[Problem description] Please copy every line from the following entries in which the word "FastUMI" appears.

[Dataset]
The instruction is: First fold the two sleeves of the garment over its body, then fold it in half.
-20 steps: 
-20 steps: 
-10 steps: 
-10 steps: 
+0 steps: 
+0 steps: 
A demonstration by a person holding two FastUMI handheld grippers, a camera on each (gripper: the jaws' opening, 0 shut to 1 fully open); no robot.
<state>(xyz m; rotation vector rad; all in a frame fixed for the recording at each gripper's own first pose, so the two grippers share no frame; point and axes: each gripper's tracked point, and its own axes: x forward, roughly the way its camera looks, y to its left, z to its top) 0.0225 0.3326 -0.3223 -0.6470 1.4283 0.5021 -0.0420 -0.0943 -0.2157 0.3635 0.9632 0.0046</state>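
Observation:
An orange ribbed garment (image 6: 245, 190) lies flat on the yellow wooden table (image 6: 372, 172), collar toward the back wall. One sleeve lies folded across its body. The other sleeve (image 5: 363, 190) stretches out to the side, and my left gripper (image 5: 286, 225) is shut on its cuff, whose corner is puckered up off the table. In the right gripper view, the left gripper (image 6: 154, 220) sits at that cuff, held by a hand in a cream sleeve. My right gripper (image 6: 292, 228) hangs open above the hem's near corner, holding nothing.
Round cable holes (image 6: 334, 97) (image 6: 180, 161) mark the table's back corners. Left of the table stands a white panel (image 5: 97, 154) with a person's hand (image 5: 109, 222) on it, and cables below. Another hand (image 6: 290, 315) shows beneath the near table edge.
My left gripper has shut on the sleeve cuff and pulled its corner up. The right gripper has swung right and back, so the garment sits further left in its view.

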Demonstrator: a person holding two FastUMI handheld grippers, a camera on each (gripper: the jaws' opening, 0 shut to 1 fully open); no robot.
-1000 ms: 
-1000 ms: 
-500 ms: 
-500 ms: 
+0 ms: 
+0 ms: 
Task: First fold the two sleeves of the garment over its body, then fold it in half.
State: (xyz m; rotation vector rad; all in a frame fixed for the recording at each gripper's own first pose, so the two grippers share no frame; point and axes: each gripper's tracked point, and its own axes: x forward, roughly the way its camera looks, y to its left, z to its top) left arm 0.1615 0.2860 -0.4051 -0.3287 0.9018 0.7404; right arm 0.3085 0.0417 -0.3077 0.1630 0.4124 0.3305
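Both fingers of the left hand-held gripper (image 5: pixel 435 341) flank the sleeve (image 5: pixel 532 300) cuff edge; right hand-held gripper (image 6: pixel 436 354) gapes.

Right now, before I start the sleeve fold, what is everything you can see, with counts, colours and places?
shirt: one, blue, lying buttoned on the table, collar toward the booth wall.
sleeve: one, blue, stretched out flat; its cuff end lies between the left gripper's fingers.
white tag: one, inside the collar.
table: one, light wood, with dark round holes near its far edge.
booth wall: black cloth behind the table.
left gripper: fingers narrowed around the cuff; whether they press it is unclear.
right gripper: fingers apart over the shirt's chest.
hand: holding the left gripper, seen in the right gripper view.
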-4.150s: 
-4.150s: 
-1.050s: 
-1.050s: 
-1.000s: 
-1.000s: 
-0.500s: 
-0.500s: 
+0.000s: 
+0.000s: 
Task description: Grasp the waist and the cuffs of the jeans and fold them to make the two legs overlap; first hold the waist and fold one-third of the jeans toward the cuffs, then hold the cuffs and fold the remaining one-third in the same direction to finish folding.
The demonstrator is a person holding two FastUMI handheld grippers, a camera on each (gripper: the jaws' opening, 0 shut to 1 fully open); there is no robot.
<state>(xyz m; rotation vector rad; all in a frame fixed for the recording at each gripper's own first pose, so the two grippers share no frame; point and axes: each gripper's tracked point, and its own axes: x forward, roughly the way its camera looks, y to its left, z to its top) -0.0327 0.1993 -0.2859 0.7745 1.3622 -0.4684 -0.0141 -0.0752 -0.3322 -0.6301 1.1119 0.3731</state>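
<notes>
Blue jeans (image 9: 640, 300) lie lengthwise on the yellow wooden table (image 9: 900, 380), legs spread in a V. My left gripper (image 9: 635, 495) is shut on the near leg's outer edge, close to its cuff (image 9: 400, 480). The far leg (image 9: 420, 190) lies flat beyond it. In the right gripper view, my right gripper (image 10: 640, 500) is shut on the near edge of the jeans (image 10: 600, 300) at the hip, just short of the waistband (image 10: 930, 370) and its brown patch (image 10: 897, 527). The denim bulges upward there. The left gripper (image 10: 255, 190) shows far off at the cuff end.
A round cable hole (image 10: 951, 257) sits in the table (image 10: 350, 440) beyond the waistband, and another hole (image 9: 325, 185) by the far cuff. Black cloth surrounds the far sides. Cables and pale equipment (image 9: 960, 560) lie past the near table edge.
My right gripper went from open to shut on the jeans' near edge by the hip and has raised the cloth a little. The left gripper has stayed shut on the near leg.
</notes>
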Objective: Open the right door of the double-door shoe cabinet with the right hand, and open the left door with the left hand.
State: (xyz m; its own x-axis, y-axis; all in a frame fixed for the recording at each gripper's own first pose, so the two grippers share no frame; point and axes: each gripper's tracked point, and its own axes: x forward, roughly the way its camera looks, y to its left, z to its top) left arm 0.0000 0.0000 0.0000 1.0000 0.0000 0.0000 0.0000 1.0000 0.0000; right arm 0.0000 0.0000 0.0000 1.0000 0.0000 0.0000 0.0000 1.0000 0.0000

[Task result]
A demonstration by a person holding two FastUMI handheld grippers, a camera on each (gripper: the jaws' opening, 0 shut to 1 fully open); no robot.
Demonstrator: a person holding two FastUMI handheld grippers, a camera on each (gripper: the jaws' opening, 0 shut to 1 fully open); no robot.
The demonstrator is a person holding two FastUMI handheld grippers, a camera on each (gripper: the jaws' opening, 0 shut to 1 fully open); there is no robot.

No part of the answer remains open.